Achates Power in San Diego, California, has made a name for itself as a forward-looking design company that makes engine development advances in leaps and bounds. They work with almost every passenger and commercial OEM (original equipment manufacturer) in the industry to put green engines on the roads. Achates has been recognized by lists such as GoingGreen Top 100, Business Week’s “25 Companies to Watch in Energy Tech,” and Global Cleantech Top 100. They won the CONNECT Most Innovative New Product award in the Sustainability category and were first runner up for Securing America’s Future Energy (SAFE) “Energy Security Prize.”
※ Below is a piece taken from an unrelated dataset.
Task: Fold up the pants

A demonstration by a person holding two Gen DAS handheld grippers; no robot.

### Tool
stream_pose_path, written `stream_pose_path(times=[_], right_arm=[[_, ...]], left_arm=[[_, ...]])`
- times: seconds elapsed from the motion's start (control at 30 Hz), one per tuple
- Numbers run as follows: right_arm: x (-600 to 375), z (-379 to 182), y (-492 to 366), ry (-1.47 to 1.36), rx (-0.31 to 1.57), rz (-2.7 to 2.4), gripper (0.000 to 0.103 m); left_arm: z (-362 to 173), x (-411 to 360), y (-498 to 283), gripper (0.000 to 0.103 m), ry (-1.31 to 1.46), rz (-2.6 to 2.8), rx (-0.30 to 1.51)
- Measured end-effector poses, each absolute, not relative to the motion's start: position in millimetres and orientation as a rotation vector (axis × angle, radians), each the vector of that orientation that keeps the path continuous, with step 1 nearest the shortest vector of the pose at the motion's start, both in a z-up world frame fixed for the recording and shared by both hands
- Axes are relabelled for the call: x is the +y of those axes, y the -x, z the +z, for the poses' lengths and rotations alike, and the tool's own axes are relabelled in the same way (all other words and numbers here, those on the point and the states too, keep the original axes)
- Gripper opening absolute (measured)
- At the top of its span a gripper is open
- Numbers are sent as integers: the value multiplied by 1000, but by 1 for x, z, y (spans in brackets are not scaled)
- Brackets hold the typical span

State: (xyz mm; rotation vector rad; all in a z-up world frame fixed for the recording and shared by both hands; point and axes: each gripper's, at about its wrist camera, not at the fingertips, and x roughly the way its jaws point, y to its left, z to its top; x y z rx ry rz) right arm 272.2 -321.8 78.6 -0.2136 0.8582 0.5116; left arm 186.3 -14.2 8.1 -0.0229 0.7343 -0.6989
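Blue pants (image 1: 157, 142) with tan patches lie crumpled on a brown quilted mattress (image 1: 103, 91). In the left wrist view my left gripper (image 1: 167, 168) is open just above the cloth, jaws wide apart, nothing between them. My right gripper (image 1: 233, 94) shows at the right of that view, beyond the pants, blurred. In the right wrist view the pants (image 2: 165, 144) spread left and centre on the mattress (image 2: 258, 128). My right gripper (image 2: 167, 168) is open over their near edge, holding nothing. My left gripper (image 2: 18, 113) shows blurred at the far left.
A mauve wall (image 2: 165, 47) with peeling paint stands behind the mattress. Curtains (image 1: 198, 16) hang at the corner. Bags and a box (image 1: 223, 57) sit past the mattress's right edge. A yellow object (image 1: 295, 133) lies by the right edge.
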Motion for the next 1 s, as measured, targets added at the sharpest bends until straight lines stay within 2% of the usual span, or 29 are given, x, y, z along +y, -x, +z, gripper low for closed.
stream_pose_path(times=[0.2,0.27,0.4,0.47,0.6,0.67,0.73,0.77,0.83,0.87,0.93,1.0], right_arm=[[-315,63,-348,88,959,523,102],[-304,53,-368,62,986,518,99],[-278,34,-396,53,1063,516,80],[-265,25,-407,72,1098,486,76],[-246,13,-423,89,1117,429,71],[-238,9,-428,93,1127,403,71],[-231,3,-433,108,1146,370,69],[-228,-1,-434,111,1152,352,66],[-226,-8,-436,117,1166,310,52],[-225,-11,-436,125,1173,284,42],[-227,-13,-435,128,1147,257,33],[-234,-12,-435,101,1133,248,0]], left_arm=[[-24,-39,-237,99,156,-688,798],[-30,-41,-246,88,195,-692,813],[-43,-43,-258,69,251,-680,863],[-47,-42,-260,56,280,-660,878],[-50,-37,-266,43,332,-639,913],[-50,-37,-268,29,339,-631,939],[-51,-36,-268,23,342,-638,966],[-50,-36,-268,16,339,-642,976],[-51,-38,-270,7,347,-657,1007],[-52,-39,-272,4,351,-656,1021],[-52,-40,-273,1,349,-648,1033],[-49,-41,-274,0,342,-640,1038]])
Shop manager Sergio Ramirez attributes some of the company’s rapid progress to how quickly his programming team can move, thanks to the intuitive software features of Mastercam. The prototype engine components that Achates produces in house are machined, tested, redesigned, and machined again in quick succession, until each has been perfected. Once the part has been thoroughly tested, the licenses to manufacture are sold to engine manufacturers for wide-scale production.

Sergio Ramirez Programing
Sergio Ramirez programs the toolpaths for the piston using Mastercam Port Expert.
Piston Toolpath in Mastercam
Port Expert add-on, initially made to CNC program engine cylinder head porting toolpaths, has other uses.
Port Expert example on part on machine
Port Expert being used.

The simulating capabilities of the Verify feature allow Achates to program toolpaths offline while machines are cutting other parts. Ramirez explained, “It allows us to model in fixtures and tooling on the fly. It helps us as programmers to be able to follow what we’re going to see in the machine, and to make it as representative of that. It definitely helps us out with avoiding crashes, and it makes programming offline a breeze.”

A machine can immediately run the new program after finishing its previous task, because all the toolpaths have already been proven out. The software has already ensured that the tool will not hit anything in error, drastically reducing the time each part takes to program and machine, and basically eliminating downtime.

Piston being machined
Piston being machined.
Manny Rodriguez working on efficient, performance engine prototype.
Manny Rodriguez working on efficient, performance engine prototype.

Ramirez appreciates how the software models each and every phase of the machining process. Traditionally, just the end product has been modeled. “Mastercam provides a really good way of seeing your parent stock or the stuff that you’re cutting, so we are able to follow the process of a piston or liner or other parts, because we have updated models for each step of the process, and that has been really helpful for us when programming,” he said.

With these comprehensive analyses, Ramirez’s team has better control now of how much material is being removed with each cut. Ramirez shared, “It just allows us to know what’s there so we don’t hit something thinking that material’s gone or we’re not cutting enough or whatever the case may be.” Achates uses material like 4140 and 4340 steel, Inconel, and titanium, so reducing waste is important.

Achates’ current, most celebrated design, an opposed-piston engine for full-size pickup trucks, is in this prototyping stage. Within the year, however, the eco-friendly engine will begin on-road testing. The design has already been the object of significant public interest, but Achates isn’t stopping there. Ramirez hinted that the team is already looking to future projects. One thing is for certain: Achates will not be slowing down anytime soon.